Mon, 29 Mar 2010

We have also used the terms 'containing LSP' and 'contained LSP'.  
'Hierarchical LSP' also generally refers to the containing LSP.  For MPLS-TP, 
Adrian introduced the term 'Path Segment Tunnel', which is a hierarchical LSP 
used for segment recovery.

> The first round seemed to go reasonably well so I've incorporated
> comments from Dave, Tony, and Lucy.
> Obviously this is still just a start.
> I've added editorial comments with [CV] that are not part of the text,
> just reflecting what I changed.
> I hope I've adequately reflected everyone's comments.  If not, please
> comment on this version.
> Key terms:
>   flow - A flow in the context of this document is a aggregate of
>     traffic for which packets should not be reordered.  The term
>     "flow" is used here for brevity.  This definition of flow should
>     not be interpreted to have broader scope than this document.
>     A flow in this context should not be confused with a microflow or
>     ordered aggregate as defined in [RFC2475] which share the
>     similarity of requiring that reordering be avoided but microflow
>     is specific to IP where flow can mean either IP or MPLS.
> [CV] This is a rearrangement of the text in the last email.  It might
> be a little more clear.  I filled in the reference to RFC2475.
>   flow identification - The means of identifying a flow or a group of
>     flows may be specific to a type of payload.  A particular flow
>     identification method may isolate a group of one, however that
>     behaviour is neither precluded or required.
> [CV] Added last sentence based on Lucy's comments.

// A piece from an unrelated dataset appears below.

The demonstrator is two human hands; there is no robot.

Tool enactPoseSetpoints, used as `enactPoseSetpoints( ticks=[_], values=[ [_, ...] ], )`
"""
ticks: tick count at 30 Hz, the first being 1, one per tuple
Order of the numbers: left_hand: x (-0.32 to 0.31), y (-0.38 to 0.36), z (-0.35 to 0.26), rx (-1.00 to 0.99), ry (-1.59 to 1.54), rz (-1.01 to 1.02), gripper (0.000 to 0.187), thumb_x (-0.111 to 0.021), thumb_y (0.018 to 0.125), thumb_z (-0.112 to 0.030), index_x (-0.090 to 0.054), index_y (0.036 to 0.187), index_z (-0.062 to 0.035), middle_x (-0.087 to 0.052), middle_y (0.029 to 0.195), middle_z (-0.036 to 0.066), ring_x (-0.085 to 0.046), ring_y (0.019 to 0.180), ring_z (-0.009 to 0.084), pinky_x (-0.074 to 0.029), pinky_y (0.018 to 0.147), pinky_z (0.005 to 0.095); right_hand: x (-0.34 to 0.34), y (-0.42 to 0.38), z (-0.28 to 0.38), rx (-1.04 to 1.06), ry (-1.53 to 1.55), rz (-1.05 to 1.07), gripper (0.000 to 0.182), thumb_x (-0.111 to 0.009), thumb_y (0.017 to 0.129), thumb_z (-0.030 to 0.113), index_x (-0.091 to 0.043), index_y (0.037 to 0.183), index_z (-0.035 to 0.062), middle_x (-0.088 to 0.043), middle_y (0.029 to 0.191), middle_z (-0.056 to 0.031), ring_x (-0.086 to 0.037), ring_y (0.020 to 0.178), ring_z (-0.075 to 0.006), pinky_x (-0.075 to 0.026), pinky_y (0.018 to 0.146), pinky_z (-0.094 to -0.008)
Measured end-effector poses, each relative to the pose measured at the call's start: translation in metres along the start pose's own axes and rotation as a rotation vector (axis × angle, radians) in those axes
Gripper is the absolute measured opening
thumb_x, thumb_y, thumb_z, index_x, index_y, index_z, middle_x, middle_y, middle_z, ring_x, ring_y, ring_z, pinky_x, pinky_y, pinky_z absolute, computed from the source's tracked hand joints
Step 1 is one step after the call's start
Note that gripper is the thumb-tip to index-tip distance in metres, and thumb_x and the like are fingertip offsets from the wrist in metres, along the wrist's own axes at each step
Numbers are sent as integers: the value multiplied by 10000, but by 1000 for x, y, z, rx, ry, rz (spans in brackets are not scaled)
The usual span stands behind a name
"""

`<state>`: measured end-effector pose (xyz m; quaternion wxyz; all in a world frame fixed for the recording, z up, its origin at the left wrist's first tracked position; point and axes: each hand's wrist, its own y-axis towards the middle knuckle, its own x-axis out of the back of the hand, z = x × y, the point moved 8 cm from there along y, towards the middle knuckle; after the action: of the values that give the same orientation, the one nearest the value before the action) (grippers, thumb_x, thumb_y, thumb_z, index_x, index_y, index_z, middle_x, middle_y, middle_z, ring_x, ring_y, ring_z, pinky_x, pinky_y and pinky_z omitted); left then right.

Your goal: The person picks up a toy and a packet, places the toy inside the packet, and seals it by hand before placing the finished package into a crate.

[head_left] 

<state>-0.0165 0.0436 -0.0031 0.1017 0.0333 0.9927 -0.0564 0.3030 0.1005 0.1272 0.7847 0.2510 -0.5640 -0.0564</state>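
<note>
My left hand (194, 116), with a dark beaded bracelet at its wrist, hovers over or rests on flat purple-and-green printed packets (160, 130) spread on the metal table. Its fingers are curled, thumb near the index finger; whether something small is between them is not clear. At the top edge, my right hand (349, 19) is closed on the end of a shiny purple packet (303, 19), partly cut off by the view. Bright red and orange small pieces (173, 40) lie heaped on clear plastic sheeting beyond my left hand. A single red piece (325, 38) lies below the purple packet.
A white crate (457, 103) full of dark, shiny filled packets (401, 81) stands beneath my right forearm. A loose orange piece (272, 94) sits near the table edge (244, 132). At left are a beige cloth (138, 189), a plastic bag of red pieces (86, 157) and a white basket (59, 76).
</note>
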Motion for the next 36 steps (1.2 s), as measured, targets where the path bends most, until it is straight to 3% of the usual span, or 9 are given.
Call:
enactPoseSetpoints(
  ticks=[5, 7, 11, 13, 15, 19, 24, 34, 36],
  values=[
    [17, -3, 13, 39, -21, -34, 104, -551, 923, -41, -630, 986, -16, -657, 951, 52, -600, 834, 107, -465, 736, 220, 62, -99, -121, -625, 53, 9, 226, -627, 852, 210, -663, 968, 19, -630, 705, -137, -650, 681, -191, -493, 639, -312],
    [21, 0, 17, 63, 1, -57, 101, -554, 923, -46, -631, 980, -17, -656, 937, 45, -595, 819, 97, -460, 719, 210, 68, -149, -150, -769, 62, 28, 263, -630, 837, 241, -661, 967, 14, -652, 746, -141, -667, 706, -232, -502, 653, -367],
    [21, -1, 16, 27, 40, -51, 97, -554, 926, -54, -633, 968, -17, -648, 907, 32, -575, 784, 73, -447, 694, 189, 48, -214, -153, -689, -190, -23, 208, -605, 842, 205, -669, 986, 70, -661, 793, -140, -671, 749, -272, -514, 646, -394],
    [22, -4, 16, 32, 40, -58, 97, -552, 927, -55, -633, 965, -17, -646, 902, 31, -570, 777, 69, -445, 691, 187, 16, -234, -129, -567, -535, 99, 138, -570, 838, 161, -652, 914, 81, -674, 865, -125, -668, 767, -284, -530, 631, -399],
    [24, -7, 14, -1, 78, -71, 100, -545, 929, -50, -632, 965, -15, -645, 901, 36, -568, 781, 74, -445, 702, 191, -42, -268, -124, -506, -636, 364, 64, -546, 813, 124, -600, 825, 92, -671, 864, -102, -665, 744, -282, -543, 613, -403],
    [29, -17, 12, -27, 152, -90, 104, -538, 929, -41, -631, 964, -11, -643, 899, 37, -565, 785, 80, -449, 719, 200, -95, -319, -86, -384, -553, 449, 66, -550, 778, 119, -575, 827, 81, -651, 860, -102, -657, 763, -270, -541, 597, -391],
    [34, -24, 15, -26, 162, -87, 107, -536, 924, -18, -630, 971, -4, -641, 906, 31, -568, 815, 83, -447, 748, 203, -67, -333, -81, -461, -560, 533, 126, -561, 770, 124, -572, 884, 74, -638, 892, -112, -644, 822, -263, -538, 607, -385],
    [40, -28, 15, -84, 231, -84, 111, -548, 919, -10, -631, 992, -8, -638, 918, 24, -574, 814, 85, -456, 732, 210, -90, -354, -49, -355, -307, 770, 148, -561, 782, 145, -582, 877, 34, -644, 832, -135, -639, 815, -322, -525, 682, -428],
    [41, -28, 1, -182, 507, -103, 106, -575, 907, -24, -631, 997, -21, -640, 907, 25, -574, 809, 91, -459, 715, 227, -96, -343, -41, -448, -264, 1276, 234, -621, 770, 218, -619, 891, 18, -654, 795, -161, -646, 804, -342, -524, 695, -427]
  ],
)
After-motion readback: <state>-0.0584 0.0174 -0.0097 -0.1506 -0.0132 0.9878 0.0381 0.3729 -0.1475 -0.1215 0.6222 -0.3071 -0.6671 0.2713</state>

>   top label entry - In MPLS the top label entry contains the label on
>     which an intitial forwarding decision is made.  This label may be
>     popped and the forwarding decision may involve further labels but
>     that is immeterial to this discussion.

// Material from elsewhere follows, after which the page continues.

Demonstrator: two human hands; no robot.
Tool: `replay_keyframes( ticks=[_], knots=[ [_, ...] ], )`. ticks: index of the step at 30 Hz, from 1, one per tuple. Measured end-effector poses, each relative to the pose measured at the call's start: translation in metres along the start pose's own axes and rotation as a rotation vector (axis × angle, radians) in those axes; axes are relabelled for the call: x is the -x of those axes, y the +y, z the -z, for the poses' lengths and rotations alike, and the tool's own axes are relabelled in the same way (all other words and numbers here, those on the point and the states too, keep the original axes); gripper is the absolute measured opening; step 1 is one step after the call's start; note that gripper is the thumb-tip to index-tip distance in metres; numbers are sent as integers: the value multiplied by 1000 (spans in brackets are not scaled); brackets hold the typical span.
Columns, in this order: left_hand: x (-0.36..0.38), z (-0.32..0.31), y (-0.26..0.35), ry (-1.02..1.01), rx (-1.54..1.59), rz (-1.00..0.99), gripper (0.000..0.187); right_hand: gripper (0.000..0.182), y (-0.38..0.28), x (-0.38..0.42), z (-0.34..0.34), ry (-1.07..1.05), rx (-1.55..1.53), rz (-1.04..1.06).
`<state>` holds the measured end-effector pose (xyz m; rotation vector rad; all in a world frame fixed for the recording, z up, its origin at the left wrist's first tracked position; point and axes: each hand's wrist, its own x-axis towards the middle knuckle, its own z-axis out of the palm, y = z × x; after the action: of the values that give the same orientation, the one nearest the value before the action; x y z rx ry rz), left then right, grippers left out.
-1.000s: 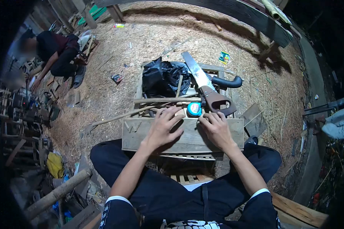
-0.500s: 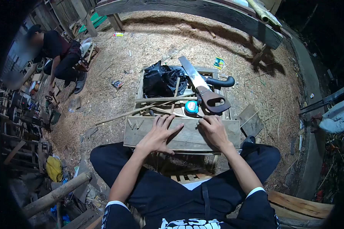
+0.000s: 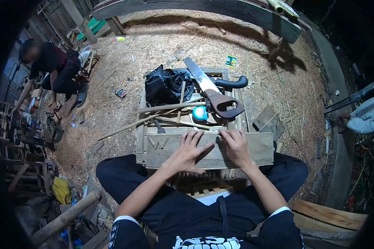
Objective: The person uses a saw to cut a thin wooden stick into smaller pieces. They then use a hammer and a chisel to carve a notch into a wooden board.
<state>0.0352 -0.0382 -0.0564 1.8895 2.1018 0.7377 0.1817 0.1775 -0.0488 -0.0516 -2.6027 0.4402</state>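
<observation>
A wide wooden board lies across the near end of a low slatted table, with small sticks in a W shape at its left. My left hand rests on the board, fingers spread. Beside it, my right hand has its fingers bent together at the far edge; whatever they pinch is too small to make out. Just beyond are a blue tape measure, a handsaw with a brown handle, thin wooden sticks and a black plastic bag.
A person crouches at the left near tools and scrap wood. A long wooden beam spans the far side above shavings on the ground. A round pole juts in at lower left. Curved planks lie at lower right.
The board has shifted right relative to the table, and both hands have moved slightly right with it. The surroundings appear a little further left in the view.
</observation>
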Motion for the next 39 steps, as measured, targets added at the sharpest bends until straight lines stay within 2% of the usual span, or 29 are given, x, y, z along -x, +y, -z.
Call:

>   label stack - In MPLS the label stack includes all of the MPLS
>     labels from the top of the stack to the label marked with the
>     S-bit (Bottom of Stack bit) set.
>   outer LSP(s) and inner LSP(s) - The LSP(s) associated with labels in
>     the outer encapsulation are called outer LSP.  The outer label
>     stack entries are used for forwarding.  The remaining LSP(s) which
>     are associated with inner encapsulation (closer to the label entry
>     containing the S-bit) are called inner LSP(s).  There is a single
>     outermost LSP and innermost LSP, but may be multiple outer and
>     inner LSP.  These are not called top and bottom LSP since MPLS and
>     PWE draw the label stack in opposite directions with PWE putting
>     the outermost label on the bottom of diagrams (and confusing
>     people in doing so).
>   component link - a physical link (e.g., Lambda, Ethernet PHY,
>    SONET/SDH, OTN, etc.) with packet transport capability, or a
>    logical link (e.g., MPLS LSP, Ethernet VLAN, MPLS-TP LSP, etc.)
>   composite link - a group of component links, which can be considered
>    as a single MPLS TE link or as a single IP link used for MPLS.  The
>    ITU-T [ITU-T G.800] defines Composite Link Characteristics as those
>    which makes multiple parallel component links between two transport
>    nodes appear as a single logical link from the network perspective.

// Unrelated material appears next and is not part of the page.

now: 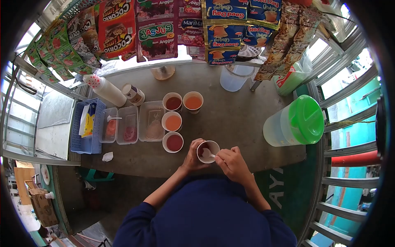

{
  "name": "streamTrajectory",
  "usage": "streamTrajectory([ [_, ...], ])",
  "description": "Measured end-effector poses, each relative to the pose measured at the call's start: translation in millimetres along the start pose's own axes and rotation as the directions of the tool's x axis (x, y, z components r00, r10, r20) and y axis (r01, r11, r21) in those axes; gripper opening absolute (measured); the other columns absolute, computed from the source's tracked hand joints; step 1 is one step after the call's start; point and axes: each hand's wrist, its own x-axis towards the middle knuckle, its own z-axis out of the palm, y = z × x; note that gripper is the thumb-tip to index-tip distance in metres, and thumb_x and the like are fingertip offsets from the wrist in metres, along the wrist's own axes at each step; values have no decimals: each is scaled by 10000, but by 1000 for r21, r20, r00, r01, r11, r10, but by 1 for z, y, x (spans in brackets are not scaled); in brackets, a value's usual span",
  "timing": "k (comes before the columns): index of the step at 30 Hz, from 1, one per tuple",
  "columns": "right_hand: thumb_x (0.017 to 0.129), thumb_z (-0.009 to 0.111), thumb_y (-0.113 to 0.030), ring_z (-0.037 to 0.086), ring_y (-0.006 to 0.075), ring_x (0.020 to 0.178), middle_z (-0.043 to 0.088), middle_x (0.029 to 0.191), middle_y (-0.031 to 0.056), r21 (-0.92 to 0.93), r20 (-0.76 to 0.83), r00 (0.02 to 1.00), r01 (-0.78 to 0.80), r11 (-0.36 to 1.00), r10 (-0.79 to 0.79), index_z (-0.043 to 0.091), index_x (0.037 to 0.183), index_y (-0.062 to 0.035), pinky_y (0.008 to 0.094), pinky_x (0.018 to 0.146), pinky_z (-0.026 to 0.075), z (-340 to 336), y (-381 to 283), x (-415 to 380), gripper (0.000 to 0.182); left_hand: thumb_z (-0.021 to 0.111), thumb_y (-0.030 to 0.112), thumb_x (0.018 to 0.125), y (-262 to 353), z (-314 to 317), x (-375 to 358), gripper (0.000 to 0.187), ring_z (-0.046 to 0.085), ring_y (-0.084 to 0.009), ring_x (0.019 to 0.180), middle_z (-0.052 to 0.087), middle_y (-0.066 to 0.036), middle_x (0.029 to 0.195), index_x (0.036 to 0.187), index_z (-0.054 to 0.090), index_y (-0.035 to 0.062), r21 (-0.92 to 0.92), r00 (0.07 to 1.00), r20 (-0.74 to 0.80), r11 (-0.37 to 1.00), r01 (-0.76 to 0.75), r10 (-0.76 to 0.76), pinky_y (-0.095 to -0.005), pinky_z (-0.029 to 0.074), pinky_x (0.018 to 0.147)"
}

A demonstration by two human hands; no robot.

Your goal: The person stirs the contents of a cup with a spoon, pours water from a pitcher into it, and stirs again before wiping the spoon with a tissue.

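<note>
My left hand [193, 155] is wrapped around the side of a paper cup [213, 144] near the counter's front edge. Dark red liquid shows low inside this cup. A white plastic spoon [207, 153] dips into it, its handle pinched in my right hand [232, 161]. Just beyond my left hand stand several filled paper cups: one with dark pink drink [175, 142], one with peach drink [171, 121], one with dark red drink [173, 101] and one with orange drink [193, 102].
Left of the cups are plastic tubs of powder [151, 119] and a blue basket [84, 142]. A cup stack [106, 91] lies behind them. A green-lidded water container [294, 121] stands right, a clear bucket [234, 77] at the back. Drink sachets [158, 39] hang above.
</note>
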Motion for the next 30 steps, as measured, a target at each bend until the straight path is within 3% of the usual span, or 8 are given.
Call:
streamTrajectory([
  [3,952,456,-186,505,228,716,535,753,61,43,30,999,-35,998,34,546,808,-56,350,745,318,-1,-1,0,214,897,135,535,1,4,0,997,522,-374,1104,481,-173,1224,1330,297,75,-11,1000,-20,1000,-13,13,-456,443,931],
  [6,933,483,-193,560,231,785,600,821,81,-74,80,993,-85,994,90,577,844,-51,370,770,335,-4,-2,0,192,895,124,538,4,4,4,986,522,-370,1114,511,-173,1207,1313,286,94,5,999,-47,1000,0,0,-463,438,928],
  [9,933,483,-192,561,230,787,604,829,85,128,101,993,-81,988,68,580,853,-45,373,768,334,-4,-2,-2,193,892,116,545,3,4,2,932,531,-362,1104,547,-171,1171,1260,295,108,6,998,-28,998,-64,64,-463,443,910],
  [12,935,480,-194,558,232,783,605,832,86,-76,56,996,-59,995,63,584,863,-41,370,783,334,-5,-3,0,198,883,105,559,1,4,0,875,557,-357,1059,563,-182,1139,1211,298,108,31,999,-21,999,-33,33,-462,444,894],
  [15,933,480,-191,562,232,788,610,834,90,48,129,988,-90,995,83,588,853,-43,372,784,334,-5,-2,-2,200,874,90,564,-5,7,0,858,577,-360,1009,558,-195,1132,1201,300,99,-14,988,-62,989,-144,143,-458,454,875],
  [17,947,454,-177,502,222,721,547,760,62,-43,-5,999,-43,998,43,545,810,-49,343,770,314,-2,-3,-1,208,868,76,566,-6,9,-8,853,582,-362,990,556,-200,1115,1201,298,92,-42,1000,-9,999,-13,12,-449,468,854],
  [26,948,449,-176,487,232,699,508,721,71,133,38,996,-81,988,77,528,793,-47,341,755,315,1,2,-4,216,856,67,559,-2,4,-4,882,577,-358,1012,549,-186,1121,1258,319,78,-15,999,-6,999,-41,41,-444,468,856],
  [30,948,448,-175,490,231,706,525,737,70,14,-11,997,-77,997,77,536,806,-43,340,760,317,-1,-2,-2,213,848,69,573,7,1,3,857,587,-350,1000,560,-177,1123,1254,329,80,45,999,-21,998,-41,42,-441,463,852],
])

>    Each component link in a composite link can be supported by a
>    separate server layer trail, i.e., the component links in a
>    composite link can have the same or different properties such as
>    latency and capacity.
> Introduction:
>   There is often a need to provide large aggregates of bandwidth that
>   is best provided using parallel links between routers or MPLS LSR.
>   In core networks there is often no alternative since the aggregate
>   capacities of core networks today far exceed the capacity of a
>   single physical link or single packet processing element.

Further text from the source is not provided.